The energy crisis made a pretty big impression on me. My elementary school pushed its hours back one winter so that they wouldn't have to light the building in the mornings, and thermostats were set at sixty. I spent months sitting in classrooms where it seemed so cold that only the dimness of the extinguished lights prevented me from seeing my breath. I hated when we had to write because I would have to take my mittens off. My parents bought a new car that year and my father wanted to take it out for a spin with us and some of the neighborhood kids, but my mother would let him because Jimmy Carter had asked the public to drive only when absolutely necessary. I am still a total crackpot when it comes to wasting energy, unable to shake the feeling that it's all running out. I get upset by things like the blow-dry cycle on dishwashers (just open the damn door, roll out the racks, and let the dishes dry overnight) and the like.

I also had nightmares about being an Iranian hostage. For some reason I imagined that the hostages were kept all day in tall metal lockers, like the ones at the Y where I had swim practice, and I would dream about being trapped in one of those upright coffins.

-- Kim Rollins (kimrollins@yahoo.com), August 18, 2000.


Kim Rollins, Edward Norton, and Christian Slater were all born on the same day. Please don't ask me why I knew Norton and Slater were 31 today.

Anyway, I'm sure this means something. Carry on.

-- Beth (beth@xeney.com), August 18, 2000.


I was born two days before you, Kymm, (Happy Birthday soon, btw!) so we somewhat share a perspective. Vietnam and Watergate were huge influences on my life and my beliefs. My musician parents and I lived in Cambridge (MA) at the time -- which was a hotbed of protests and general hippie activity -- and my Dad was also a photographer, so we have many photographs of marches and even a few riots. My parents were very politically opinionated and told me as much as they could about the war and (eventually) about Watergate. I hated Nixon with the white-hot passion that only little kids can muster. (Well, little kids and college students)

Oh yeah, and I remember the moon walk really well because our one television (tiny black and white) broke just before (seconds before) they actually stepped onto the moon. My parents were REALLY upset!

And relating to the whole looming birthday thing: My mother tells me that I was conceived the night that Kennedy was assassinated (her quote: "In times of tragedy people get together!").
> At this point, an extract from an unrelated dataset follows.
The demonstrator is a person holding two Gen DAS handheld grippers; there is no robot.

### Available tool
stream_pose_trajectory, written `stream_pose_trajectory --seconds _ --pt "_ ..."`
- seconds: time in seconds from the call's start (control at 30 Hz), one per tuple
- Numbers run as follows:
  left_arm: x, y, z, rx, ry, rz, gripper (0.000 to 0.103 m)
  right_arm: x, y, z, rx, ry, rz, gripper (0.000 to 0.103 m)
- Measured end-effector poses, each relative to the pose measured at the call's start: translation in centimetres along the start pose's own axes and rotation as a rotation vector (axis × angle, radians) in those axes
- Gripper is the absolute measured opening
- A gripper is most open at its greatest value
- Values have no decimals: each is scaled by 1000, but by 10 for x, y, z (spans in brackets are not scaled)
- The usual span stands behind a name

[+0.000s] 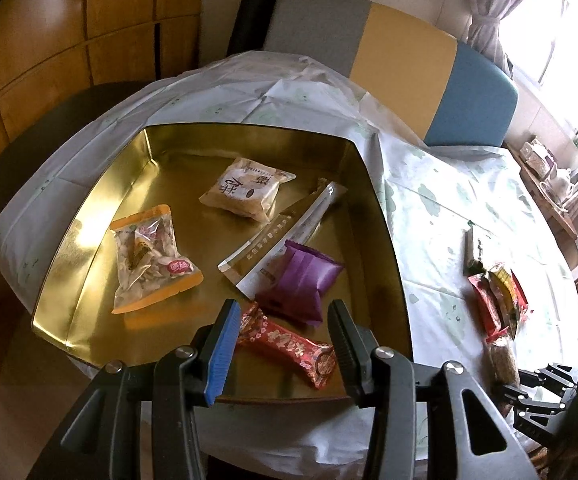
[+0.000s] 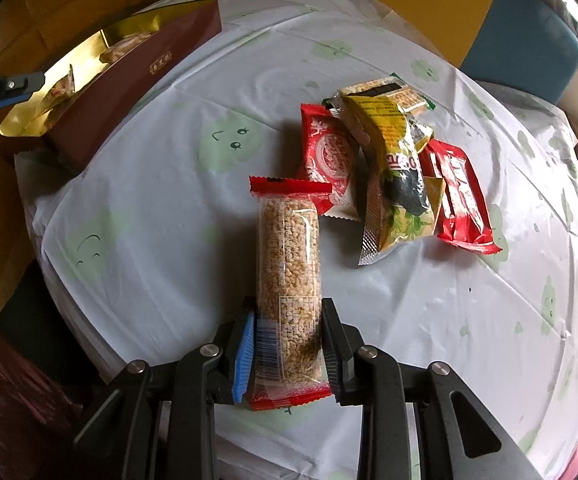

Nine months later the maternity wards were overflowing. Kymm, your mother might have a similar story...are you a "Kennedy baby" too?

-- Lee (thensheappeared@yahoo.com), August 18, 2000.


The Vietnam War and the Watergate scandal didn't touch me as a child (I'm 34), though my dad, as a Navy man, came *this close* to being sent over there. (There's actually a long story behind that, but I don't know the details right now, I'm gonna have to ask Dad.)

I remember the Iranian hostage crisis very well, though. One of the hostages, Richard Moorehead (I think), was the father of one of my class-mates. I didn't know the boy very well, but I remember feeling bad for him. When the hostages were released the schools in the area were shut down for part of the day and we held a parade on the main street in the area. Yellow ribbons were everywhere and everyone lined the streets and wore tags that said "Welcome Home!" with the yellow ribbons attached. I think we all cried.

-- Carol (webgal@ordinarygoddess.com), August 18, 2000.



I remember noticing, a few years ago, that I no longer expected the world to end in a nuclear war. We all kind of believed it, and slowly it just faded away. I don't mean that I think it couldn't happen now, but that I don't *assume* it will.

It's kind of neat to read SF from the eighties and realize how defining that belief was. Post-apocolyptic fiction looks completely different now. (One woman I knew called all those books "post-toasties". Ain't that a great image?)

-- Jessie (blue@avocation.org), August 18, 2000.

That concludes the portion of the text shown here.